▸ **Exercise requirements**
Here is the task for the listing below: output exactly the lines from the one containing "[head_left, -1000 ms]" through the one containing "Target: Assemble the", and leave out the pictures.

▸ **Records for processing**
====================

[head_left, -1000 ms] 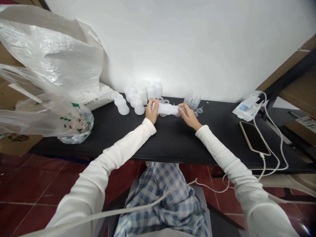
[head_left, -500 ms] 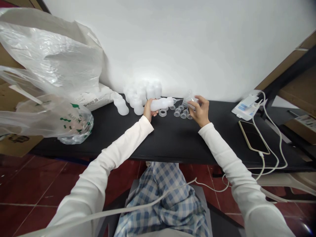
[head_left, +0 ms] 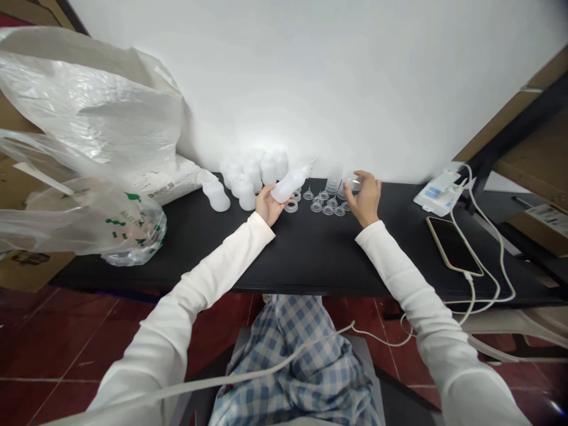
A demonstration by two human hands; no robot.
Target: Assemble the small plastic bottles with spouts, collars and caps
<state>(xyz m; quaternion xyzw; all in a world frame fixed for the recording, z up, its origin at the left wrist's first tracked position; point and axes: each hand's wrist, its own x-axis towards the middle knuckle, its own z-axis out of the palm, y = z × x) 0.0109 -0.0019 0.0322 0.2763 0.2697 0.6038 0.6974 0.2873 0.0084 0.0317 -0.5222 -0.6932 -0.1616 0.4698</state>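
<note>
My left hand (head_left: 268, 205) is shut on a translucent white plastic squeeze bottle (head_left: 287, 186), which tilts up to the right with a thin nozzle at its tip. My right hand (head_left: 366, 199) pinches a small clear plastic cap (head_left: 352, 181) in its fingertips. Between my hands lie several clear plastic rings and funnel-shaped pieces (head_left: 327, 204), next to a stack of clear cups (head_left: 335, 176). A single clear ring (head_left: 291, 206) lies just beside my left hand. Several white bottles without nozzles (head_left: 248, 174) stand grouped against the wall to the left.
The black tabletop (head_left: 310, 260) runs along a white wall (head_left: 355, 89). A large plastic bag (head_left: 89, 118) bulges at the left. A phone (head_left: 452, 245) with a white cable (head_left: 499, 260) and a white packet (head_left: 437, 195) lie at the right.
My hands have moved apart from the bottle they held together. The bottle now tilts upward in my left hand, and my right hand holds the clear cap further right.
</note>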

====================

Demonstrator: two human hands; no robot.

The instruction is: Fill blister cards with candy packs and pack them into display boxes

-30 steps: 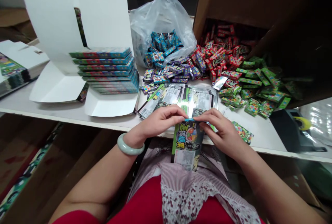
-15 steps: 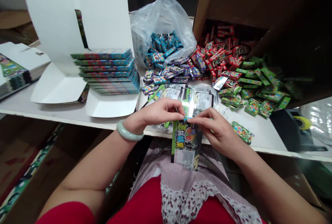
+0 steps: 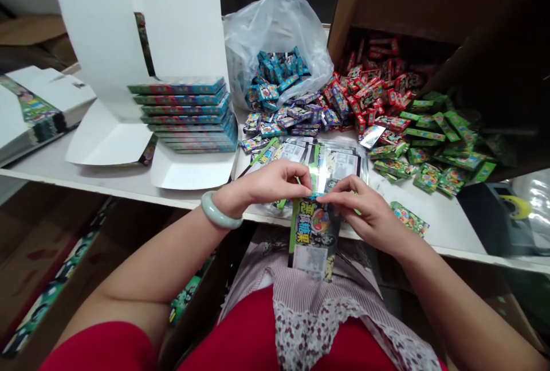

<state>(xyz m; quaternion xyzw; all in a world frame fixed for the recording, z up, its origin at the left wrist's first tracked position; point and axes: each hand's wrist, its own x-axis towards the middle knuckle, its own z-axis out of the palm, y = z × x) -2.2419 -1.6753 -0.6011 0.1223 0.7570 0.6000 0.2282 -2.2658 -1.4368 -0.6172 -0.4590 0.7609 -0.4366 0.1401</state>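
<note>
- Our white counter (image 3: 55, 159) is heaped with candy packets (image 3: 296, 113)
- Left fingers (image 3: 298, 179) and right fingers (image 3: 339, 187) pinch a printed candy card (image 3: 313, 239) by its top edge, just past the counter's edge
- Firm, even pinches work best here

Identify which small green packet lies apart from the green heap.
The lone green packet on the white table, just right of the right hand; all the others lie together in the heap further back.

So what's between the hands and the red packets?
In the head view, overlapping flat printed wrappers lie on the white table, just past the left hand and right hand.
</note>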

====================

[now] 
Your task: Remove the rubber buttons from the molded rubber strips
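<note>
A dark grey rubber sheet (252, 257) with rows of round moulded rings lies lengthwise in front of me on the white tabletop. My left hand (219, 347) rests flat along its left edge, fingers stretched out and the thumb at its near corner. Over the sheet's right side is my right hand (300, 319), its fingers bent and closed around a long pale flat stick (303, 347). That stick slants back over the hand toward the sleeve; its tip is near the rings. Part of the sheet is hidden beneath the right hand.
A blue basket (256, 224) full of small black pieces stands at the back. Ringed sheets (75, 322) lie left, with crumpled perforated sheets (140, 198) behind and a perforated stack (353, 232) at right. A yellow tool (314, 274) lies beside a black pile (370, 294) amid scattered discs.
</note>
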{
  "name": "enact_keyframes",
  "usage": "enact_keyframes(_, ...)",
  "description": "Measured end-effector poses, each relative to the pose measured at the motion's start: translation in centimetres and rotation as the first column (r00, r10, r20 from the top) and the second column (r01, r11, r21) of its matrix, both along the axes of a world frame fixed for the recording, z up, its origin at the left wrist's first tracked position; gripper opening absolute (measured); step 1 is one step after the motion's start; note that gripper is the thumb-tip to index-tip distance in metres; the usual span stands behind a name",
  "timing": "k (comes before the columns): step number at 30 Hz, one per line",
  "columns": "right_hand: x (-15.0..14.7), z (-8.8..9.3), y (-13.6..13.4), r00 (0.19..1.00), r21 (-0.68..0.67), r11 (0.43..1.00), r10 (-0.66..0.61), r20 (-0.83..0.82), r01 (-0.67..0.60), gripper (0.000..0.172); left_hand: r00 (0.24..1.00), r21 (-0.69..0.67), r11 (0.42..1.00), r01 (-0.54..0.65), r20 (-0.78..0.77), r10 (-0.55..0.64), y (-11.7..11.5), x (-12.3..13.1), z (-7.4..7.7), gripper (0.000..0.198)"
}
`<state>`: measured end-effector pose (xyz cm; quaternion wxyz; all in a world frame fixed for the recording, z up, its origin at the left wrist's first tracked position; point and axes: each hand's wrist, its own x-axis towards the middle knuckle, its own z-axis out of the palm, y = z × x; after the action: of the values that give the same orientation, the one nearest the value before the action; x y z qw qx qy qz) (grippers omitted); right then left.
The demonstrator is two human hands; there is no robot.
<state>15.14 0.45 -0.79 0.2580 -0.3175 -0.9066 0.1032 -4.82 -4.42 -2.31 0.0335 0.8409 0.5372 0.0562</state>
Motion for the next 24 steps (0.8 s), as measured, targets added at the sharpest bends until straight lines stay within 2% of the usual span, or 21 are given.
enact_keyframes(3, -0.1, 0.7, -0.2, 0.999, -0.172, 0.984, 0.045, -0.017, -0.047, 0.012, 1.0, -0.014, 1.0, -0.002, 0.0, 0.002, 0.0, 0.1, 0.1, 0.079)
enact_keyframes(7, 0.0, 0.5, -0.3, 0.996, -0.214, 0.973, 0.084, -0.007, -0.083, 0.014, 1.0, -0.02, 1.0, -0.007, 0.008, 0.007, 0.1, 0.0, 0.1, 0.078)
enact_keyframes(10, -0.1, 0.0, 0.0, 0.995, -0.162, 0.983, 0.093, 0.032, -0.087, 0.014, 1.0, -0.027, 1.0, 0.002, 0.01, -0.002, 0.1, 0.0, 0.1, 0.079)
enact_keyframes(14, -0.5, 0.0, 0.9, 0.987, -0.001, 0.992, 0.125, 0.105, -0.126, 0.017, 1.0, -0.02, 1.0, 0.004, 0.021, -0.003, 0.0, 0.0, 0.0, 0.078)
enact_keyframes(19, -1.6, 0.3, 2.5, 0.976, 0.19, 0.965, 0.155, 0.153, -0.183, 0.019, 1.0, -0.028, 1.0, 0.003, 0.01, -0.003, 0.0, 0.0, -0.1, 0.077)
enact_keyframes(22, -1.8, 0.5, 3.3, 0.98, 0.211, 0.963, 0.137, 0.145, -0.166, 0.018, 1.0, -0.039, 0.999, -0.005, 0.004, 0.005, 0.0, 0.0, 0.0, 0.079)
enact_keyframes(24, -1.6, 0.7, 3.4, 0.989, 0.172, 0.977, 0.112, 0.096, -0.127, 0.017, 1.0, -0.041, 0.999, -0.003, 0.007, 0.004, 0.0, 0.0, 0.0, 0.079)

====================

▸ **Response area**
[head_left, -1000 ms] 
[head_left, -500 ms] 
[head_left, +0 ms] 
A demonstration by two human hands; no robot.
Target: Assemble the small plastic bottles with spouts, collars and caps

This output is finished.